Как случилось, что ты не только не поддержал, но затоптал «Литературную Москву», альманах, который был необходим нашей литературе? Ведь накануне полуторатысячного собрания писателей в Доме киноактера ты поддержал это издание. С уже написанной, опасно-предательской речью в кармане ты хвалил нашу работу, не находя в ней ни тени политического неблагополучия.
Это далеко не все, и я не собираюсь в этом письме подводить итог твоей общественной деятельности, которая широко известна в писательских кругах. Недаром на семидесятипятилетии Паустовского твое имя было встречено полным молчанием. Не буду удивлен, если теперь, после того как по твоему настоянию запрещен уже набранный в «Новом мире» роман Солженицына «Раковый корпус», первое же твое появление перед широкой аудиторией писателей будет встречено свистом и топаньем ног. Конечно, твоя позиция в литературе должна была в известной мере подготовить к этому поразительному факту. Придется шагнуть далеко назад, чтобы найти тот первоначальный сдвиг, с которого начались душевная деформация, необратимые изменения. Годы и годы она происходила как бы в глубине, не входя в разительное противоречие с позицией, которую подчас можно было если не оправдать, то хоть как-то объяснить причинами исторического порядка. Но что толкнуло тебя теперь на этот шаг, в результате которого снова тяжело пострадает наша литература? Неужели ты не понимаешь, что самый факт опубликования «Ракового корпуса» разрядил бы неслыханное напряжение в литературе, подорвал бы незаслуженное недоверие к ней, открыл бы дорогу другим книгам, которые обогатили бы нашу литературу? Лежит в рукописи превосходный роман Бека, сперва разрешенный, потом запрещенный, безоговорочно одобренный лучшими писателями страны. Лежат военные дневники Симонова. Едва ли найдется хоть один серьезный писатель, у которого не лежала бы в столе рукопись, выношенная, обдуманная и запрещенная по необъяснимым, выходящим за пределы здравого смысла причинам. За кулисами мнимого благополучия, о котором докладывается по начальству, растет сильная, оригинальная литература — духовное богатство страны, в котором она нуждается настоятельно, остро. Неужели ты не видишь, что громадный исторический опыт требует своего воплощения и что ты присоединяешься к тем, кто ради своего благополучия и славы пытается остановить этот неизбежный процесс?

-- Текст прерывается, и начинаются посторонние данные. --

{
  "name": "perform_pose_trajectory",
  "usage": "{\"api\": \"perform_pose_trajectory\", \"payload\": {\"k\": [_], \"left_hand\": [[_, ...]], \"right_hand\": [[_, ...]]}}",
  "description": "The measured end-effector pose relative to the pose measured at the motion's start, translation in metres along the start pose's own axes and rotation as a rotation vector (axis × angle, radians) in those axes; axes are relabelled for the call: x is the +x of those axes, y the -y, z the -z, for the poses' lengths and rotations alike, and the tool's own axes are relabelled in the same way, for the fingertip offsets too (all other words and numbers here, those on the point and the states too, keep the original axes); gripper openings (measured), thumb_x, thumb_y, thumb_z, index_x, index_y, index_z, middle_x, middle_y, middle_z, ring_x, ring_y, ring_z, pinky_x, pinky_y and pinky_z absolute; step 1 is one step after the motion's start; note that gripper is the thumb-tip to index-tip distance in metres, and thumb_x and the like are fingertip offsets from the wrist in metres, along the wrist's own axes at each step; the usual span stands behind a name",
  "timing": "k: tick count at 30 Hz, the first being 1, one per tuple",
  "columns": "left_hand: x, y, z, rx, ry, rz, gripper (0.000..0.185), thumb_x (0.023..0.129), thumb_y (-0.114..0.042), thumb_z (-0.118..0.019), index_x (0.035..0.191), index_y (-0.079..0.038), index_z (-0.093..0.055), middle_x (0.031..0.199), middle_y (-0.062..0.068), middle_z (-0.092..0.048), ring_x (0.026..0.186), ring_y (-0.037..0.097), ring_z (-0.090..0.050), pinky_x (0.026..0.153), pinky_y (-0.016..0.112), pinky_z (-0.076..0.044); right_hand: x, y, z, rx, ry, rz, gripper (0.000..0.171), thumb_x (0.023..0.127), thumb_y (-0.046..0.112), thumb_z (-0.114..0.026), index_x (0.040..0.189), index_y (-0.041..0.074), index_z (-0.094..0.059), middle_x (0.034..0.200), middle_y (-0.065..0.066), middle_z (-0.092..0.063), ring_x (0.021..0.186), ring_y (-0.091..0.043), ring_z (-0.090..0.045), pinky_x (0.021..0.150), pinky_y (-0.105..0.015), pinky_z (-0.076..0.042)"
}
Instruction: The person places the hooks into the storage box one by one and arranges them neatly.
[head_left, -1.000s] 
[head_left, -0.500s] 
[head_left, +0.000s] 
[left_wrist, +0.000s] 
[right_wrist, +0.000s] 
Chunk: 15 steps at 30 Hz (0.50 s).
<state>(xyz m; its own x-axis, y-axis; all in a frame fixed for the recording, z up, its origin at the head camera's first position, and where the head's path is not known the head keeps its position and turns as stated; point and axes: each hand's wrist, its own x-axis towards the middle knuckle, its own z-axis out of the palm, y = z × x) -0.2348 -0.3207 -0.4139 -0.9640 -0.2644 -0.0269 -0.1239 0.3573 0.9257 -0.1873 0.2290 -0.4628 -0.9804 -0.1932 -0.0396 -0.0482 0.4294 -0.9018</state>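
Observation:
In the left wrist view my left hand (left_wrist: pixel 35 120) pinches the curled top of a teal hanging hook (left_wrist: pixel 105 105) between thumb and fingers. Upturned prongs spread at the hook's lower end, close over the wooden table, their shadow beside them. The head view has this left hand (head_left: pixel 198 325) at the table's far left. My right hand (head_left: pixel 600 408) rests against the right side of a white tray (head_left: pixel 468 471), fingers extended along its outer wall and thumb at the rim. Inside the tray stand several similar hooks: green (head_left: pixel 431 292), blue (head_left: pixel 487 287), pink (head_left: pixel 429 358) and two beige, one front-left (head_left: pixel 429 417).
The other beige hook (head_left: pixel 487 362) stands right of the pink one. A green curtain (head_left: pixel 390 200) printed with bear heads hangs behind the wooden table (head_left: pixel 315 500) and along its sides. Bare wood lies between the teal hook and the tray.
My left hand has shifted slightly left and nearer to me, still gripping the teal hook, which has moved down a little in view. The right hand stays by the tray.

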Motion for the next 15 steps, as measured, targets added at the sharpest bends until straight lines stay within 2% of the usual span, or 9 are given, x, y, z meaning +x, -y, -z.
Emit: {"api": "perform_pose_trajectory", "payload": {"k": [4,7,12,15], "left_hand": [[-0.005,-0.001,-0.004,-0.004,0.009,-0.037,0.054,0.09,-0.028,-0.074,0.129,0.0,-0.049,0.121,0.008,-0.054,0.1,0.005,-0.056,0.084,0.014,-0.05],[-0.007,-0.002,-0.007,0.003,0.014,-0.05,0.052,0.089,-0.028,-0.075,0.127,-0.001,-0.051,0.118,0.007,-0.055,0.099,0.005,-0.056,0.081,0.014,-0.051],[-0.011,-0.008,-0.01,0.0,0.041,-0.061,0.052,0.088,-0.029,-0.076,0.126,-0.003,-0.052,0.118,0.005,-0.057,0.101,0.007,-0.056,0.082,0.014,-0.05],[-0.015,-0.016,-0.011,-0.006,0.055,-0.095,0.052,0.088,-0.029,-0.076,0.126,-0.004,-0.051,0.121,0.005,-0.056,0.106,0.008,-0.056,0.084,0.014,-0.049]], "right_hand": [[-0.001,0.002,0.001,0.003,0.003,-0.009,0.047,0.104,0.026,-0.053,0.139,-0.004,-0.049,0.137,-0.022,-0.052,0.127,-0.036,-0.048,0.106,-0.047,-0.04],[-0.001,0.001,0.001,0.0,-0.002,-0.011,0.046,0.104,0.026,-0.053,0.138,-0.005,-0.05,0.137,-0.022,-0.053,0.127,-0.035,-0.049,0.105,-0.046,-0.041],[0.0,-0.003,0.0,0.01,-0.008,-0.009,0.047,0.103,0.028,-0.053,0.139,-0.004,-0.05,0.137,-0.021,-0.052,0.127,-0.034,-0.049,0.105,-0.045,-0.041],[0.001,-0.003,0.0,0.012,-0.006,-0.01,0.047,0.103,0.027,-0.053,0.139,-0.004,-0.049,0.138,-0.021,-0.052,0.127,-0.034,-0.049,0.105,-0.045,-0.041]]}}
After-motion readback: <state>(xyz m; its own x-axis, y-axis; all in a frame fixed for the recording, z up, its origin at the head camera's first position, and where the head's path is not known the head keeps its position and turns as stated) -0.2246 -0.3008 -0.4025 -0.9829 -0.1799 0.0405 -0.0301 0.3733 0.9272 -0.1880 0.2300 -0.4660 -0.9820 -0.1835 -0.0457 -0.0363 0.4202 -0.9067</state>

Но вернемся к роману Солженицына. Нет сейчас ни одной редакции, ни одного литературного дома, где не говорили бы, что Марков и Воронков были за опубликование романа и что набор рассыпан только потому, что ты решительно высказался
Ты становишься, может быть сам этого не подозревая, центром недоброжелательства, возмущения, недовольства в литературном кругу. Измениться это может только в одном случае — если ты найдешь в себе силу и мужество, чтобы отказаться от своего решения.
Ты понимаешь, без сомнения, как трудно было мне написать тебе это письмо. Но промолчать я не имею права.
25.1.1968».
Не знаю, при каких обстоятельствах стал известен текст моего письма, но Твардовский вскоре позвонил мне, поблагодарил, и уже не было между нами и тени застенчивости, скованности, поисков невыговаривающегося слова. С такой теплотой, так горячо он еще никогда не говорил со мною.
— Да, отлично, сильно вы написали, — сказал он. — Но крутенько. — И прибавил, подумав: — Крутенько.
С тех пор между нами образовались совсем другие, свободные и естественные отношения. Для моей жизни и работы они оказались значительными еще и потому, что я другими глазами прочел Твардовского, сызнова связав в его поэзии концы и начала. «За далью — даль» — не только названье его знаменитой поэмы. Это компас, без которого не обойдется последователь, задумавшийся над сознательным возвращеньем в русскую поэзию разговорного, обыденного, прозаического слова после триумфальных побед символизма и футуризма.